I walk through stark, bare corridors and down flights of stairs towards the stasis pods for the general crew. At the time of its creation, The Hegemony Star Cruiser, or HSC Arcadia was the most advanced piece of human engineering ever created. Despite the world’s greatest minds coming together to create this 1,000-meter-long hallmark of human ingenuity, the signs of the utilitarian nature of this craft are apparent in its every aspect. Despite being a city unto itself, there are exposed wires along the side for easy access and the unpainted titanium walls bring to mind the submarines of centuries past.
As soon as I arrive at my destination, I begin optimistically checking the condition of the crew in each one. But with each pod that shows its occupant has expired, like food left to spoil, my hope dims a little more. A few look like they died peacefully, but only a few. There are no decomposers in space, pre-launch sterilization made sure of that. Bodies don't rot the way they do on Earth, they just... dry up, like they had been mummified.

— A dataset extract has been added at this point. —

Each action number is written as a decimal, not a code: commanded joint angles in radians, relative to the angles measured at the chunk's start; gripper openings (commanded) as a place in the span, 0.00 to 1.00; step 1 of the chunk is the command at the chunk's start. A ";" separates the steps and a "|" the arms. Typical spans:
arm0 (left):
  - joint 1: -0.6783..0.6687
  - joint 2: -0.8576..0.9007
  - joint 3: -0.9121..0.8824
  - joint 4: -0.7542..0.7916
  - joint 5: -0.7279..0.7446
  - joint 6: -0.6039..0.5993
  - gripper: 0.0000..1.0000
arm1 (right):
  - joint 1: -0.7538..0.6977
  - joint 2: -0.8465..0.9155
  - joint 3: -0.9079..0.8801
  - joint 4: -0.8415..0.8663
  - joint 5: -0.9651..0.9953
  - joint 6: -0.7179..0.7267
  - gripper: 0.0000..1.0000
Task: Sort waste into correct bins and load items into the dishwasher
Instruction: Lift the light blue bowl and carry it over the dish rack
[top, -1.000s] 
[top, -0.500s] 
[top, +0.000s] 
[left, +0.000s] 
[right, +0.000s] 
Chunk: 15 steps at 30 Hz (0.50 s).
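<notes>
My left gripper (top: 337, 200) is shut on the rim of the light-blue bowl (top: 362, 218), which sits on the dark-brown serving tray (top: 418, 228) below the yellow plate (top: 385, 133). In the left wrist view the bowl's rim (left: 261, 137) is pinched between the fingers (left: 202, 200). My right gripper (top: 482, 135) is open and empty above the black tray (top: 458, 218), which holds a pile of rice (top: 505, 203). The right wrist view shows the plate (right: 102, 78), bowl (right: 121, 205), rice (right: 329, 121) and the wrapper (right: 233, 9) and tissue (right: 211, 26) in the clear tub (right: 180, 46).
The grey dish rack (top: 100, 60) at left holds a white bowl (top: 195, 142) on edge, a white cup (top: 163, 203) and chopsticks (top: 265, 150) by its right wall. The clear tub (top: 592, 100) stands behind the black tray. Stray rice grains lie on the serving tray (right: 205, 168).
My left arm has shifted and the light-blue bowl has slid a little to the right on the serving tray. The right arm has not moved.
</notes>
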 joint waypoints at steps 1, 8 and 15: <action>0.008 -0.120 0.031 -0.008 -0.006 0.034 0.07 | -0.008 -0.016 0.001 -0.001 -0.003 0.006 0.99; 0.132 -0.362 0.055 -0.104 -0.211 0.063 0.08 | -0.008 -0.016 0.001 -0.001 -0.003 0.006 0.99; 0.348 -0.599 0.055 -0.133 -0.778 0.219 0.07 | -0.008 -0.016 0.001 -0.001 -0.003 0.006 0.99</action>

When I finally find a pod whose occupant is still alive, I nearly shout in triumph. I immediately deactivate his life support and bring him out of stasis. I eagerly watch as his heartbeat and breathing resume. Only, in my haste, I fail to realize that the pod's release latch has been warped with age and jammed. As soon as I notice it my stomach drops and panic sets in.
As the crew member’s eyes slowly flutter open, I begin trying to open the pod by working my fingers into the small crease along the pod's side. The crew member is off life support, but with the pod still sealed he's trapped inside a tube that’s cold enough to kill in minutes. The fog in the crew member’s eyes clears as he comes to consciousness. I can do nothing but watch in horror as he begins to shiver uncontrollably from the blood neutralizer freezing him from the inside out. Soon after, his breathing slows to a crawl.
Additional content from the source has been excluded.